Crypto news

28.06.2026
07:23

Bitcoin in July 2026: Bearish Trend or Cycle Bottom? Analysts Share Forecasts

Bitcoin ends the first half of 2026 near its yearly lows, settling around $59–60k. The market is under pressure from a classic "risk-off" sentiment — investors are massively fleeing not only cryptocurrencies but also gold, silver, oil, and stock indices. The situation is exacerbated by the financial difficulties of Strategy (formerly MicroStrategy), the largest corporate holder of BTC, as well as a steady outflow of funds from spot bitcoin ETFs.

I have analyzed the opinions of leading experts to create an objective picture of what awaits the first cryptocurrency in July. Consensus, as often happens, is absent — views are divided from deeply bearish to cautiously optimistic.

Bearish Scenario: Pressure Continues

Nikita Kutsenko, a financial manager and crypto analyst, is the most pessimistic. He highlights three key pressure factors: traditionally low summer liquidity, capital flow into "safe havens" amid geopolitical tensions, and the so-called "Michael Saylor problem." In his assessment, the head of Strategy is trying to centralize bitcoin, which contradicts its very essence, and his business could go bankrupt at any moment, forcing shareholders to dump 4.4% of all bitcoins.

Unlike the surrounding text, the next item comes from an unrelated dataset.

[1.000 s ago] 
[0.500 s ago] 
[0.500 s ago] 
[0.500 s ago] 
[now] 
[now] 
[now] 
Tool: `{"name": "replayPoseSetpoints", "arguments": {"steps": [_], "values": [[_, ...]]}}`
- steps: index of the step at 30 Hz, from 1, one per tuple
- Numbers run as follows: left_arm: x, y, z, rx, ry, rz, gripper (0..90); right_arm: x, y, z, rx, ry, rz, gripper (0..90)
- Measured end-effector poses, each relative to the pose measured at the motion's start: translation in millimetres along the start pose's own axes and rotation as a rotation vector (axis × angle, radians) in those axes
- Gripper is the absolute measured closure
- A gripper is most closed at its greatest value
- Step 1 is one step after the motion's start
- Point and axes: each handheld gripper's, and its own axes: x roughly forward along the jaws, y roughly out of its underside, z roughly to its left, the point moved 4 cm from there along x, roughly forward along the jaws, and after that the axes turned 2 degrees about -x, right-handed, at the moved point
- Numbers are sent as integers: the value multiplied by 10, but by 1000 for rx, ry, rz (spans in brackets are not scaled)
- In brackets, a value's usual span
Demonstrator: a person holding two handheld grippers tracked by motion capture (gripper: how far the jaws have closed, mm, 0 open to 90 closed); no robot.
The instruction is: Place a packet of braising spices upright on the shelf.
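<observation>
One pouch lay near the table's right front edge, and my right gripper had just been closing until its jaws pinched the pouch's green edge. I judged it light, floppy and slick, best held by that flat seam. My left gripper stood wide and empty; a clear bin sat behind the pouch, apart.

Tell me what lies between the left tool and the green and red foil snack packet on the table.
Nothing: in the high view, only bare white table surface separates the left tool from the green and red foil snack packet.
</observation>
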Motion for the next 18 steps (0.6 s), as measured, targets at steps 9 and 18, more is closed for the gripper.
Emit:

"In July, I see potential for BTC to drop to $50,000," is Kutsenko's forecast. He believes the summer as a whole will pass in consolidation within the range of $48,000–70,000.

Alexander Potavin, an analyst at FG Finam, also does not expect a quick reversal. He notes that the support level of $59k is too obvious for all market participants and may not hold. Significant outflows from spot ETFs, which began in late April, continue: BlackRock has been consistently placing sell orders for bitcoin and ether in recent days.

"It feels like, amid falling prices for most risky assets, a liquidity crisis has emerged in the market, which, like a funnel, sucks in even those who did not want to sell," Potavin describes the situation.

According to him, this leads to forced position closures via margin calls. Many market participants expect a drop to the $55k area. However, if the "risk-off" sentiment subsides, a recovery towards the nearest resistance at $67k is possible.

Cautious Optimism: Prices Near the Bottom

Alexander Ryabinin, a portfolio manager and lecturer at SF Education, views the situation differently. The drop from $82k to $58k has triggered new panic, and sentiment is now at lows — bearish, fearful. And this, in his opinion, is usually a good time to buy.

"The bottom has either been passed or is close," Ryabinin believes.

At the same time, whether this is a local bottom or the bottom of the entire cycle is still unclear: he expects high volatility with swings and drops exceeding 20%, but long-term, he considers current prices good for investing.

Oleg Reshetnikov, an equity market expert at BCS World of Investments, has taken a neutral, wait-and-see position. He believes the crypto market is entering a traditionally "sluggish" summer phase against the backdrop of a prolonged downward cycle.

"We will likely see attempts at stabilization in July after a weak June," Reshetnikov notes.

According to him, there is not yet enough confident dynamics in ETFs for an active recovery. He estimates the base range at $55,000–68,000.

My Conclusion: Consensus Around $50,000–70,000

All four experts agree that the summer will be weak, and volatility will remain elevated in July. The divergence lies in the direction and interpretation of current levels. Kutsenko and Potavin see room for further decline: the former allows for a move to $50,000, the latter to $55,000. Both point to the risk of Strategy as a pressure factor.

Ryabinin and Reshetnikov believe prices are near the bottom or have already passed it, and view current levels as attractive for long-term purchases.

The coincidence of the lower boundaries of the forecast ranges is telling: Potavin names $55,000 as a downside target, Reshetnikov sets the lower boundary of the range at $55,000, and Ryabinin speaks of a bottom near $58,000. The upper targets are also close — $67–70k.

Thus, despite all the differences in sentiment, the consensus forecast for bitcoin in July 2026 converges around the range of $50,000–70,000, with the key fork remaining the fate of the "risk-off" sentiment and the financial position of Strategy. In my view, a break below $55,000 would be critical — it would open the path to $48,000–50,000, while a consolidation above $62,000 could be the first signal of a medium-term trend reversal.

This material is not an investment recommendation. Expert forecasts reflect their personal opinions.